EXERCISE DESCRIPTION ▸
Among the entries below, find the lines with the word "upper" and return them.

DATA IN THIS EXERCISE ▸
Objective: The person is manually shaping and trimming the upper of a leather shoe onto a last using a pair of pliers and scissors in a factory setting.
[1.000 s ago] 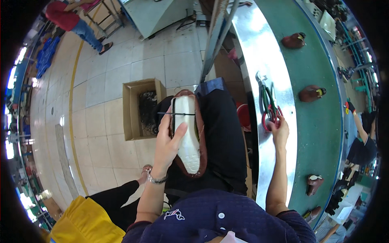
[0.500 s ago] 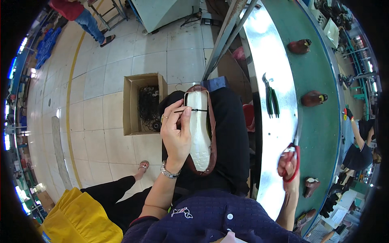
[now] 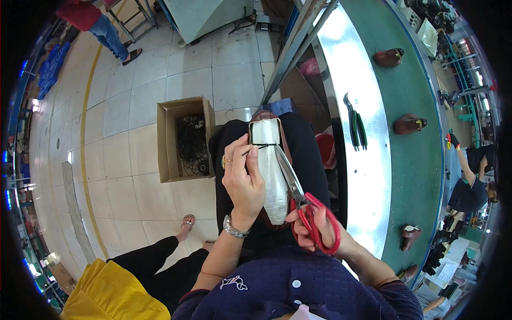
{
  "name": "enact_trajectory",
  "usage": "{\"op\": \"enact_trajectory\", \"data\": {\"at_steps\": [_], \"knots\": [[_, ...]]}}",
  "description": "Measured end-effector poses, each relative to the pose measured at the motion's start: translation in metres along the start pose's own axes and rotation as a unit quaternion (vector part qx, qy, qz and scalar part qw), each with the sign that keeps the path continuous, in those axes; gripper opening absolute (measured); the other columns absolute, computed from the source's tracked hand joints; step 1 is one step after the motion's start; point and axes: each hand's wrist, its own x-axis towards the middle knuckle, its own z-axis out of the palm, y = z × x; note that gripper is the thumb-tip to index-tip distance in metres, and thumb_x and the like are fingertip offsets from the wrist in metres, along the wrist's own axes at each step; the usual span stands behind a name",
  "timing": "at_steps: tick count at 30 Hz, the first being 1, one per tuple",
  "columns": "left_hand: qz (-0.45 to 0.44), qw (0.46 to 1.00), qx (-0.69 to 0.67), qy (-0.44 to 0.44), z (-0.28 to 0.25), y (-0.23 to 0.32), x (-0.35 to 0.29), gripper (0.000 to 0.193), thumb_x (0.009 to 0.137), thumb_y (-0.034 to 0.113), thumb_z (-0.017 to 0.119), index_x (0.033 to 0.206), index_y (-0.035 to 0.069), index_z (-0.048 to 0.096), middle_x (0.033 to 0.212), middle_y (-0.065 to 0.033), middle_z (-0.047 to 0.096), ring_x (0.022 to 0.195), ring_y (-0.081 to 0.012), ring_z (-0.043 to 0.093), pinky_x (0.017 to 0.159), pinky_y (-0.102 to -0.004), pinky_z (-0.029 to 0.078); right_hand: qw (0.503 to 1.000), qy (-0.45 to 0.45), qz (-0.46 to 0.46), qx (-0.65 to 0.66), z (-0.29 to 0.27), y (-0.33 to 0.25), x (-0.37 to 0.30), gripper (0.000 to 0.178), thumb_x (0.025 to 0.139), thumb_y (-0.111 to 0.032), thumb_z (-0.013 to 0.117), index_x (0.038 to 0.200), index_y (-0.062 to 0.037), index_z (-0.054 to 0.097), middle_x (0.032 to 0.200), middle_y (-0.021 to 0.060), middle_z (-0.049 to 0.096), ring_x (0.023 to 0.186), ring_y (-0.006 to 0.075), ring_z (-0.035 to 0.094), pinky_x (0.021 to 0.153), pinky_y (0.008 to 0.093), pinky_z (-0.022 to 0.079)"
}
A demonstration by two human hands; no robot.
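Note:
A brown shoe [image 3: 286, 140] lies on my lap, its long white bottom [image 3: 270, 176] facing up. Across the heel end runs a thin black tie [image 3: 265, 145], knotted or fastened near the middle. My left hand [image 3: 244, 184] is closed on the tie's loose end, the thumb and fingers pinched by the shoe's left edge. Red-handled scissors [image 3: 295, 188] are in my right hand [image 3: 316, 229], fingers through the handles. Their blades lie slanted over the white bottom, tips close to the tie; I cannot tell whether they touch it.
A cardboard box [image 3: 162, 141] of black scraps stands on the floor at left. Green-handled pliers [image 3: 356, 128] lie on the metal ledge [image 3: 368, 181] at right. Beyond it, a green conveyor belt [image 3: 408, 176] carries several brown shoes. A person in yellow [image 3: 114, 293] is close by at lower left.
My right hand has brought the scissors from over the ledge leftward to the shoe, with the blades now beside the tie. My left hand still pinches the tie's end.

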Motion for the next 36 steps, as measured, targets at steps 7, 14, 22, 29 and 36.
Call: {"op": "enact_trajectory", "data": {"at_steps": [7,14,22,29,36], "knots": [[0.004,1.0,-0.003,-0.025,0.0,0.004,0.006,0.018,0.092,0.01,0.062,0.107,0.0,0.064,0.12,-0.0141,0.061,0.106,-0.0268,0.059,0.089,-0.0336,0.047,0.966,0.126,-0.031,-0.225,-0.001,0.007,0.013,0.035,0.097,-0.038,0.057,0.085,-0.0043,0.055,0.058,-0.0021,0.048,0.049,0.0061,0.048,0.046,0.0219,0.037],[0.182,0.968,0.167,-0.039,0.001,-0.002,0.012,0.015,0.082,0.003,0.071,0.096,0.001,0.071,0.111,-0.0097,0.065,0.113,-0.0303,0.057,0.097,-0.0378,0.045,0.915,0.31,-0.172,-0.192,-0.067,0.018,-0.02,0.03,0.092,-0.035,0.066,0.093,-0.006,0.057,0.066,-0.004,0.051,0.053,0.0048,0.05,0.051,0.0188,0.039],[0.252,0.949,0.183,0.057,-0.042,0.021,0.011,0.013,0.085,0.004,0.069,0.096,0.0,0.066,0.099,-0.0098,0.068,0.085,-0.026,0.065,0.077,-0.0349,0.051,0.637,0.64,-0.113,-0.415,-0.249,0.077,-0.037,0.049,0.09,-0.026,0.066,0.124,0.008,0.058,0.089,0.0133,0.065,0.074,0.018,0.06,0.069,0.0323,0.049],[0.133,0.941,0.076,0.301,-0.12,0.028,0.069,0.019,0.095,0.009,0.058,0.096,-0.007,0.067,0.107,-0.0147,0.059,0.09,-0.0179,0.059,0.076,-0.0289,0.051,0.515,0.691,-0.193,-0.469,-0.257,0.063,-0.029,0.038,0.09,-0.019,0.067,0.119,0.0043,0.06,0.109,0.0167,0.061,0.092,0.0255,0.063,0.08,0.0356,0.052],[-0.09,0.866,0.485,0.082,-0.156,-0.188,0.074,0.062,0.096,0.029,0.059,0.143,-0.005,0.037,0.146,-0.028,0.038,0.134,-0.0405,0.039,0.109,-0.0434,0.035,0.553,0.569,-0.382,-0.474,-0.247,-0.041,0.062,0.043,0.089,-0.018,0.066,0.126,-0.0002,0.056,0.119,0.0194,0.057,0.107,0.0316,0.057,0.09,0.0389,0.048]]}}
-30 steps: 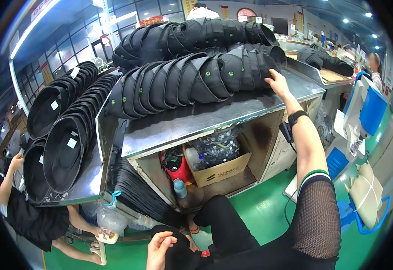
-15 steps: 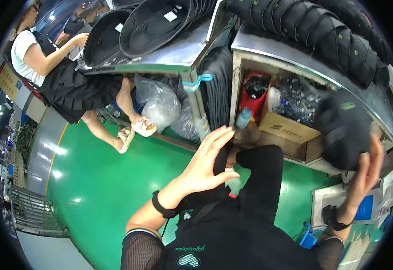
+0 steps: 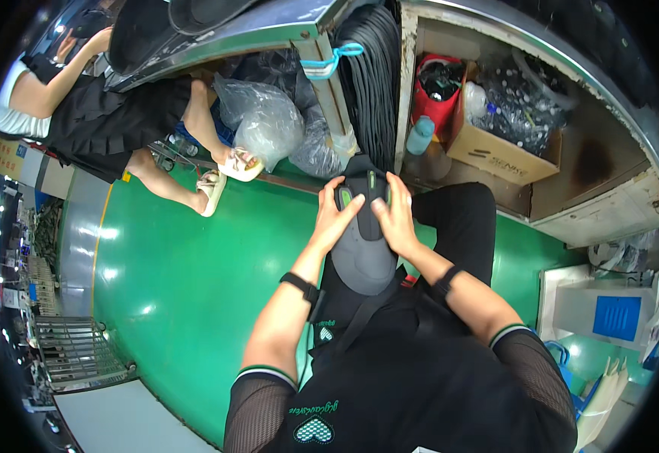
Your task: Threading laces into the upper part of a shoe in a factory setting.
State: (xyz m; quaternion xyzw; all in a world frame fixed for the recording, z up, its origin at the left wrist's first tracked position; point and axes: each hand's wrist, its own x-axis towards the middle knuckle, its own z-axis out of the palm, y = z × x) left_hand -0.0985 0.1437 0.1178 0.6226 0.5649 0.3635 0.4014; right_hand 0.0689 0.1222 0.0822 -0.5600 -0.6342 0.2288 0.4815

RESPONSE TO THIS TASK ▸
Objective: The person is manually shaping and trimming the upper of a leather shoe onto a last using a pair of pliers and scissors in a factory setting.
Your task: Threading laces into the upper part of a shoe in a factory setting.

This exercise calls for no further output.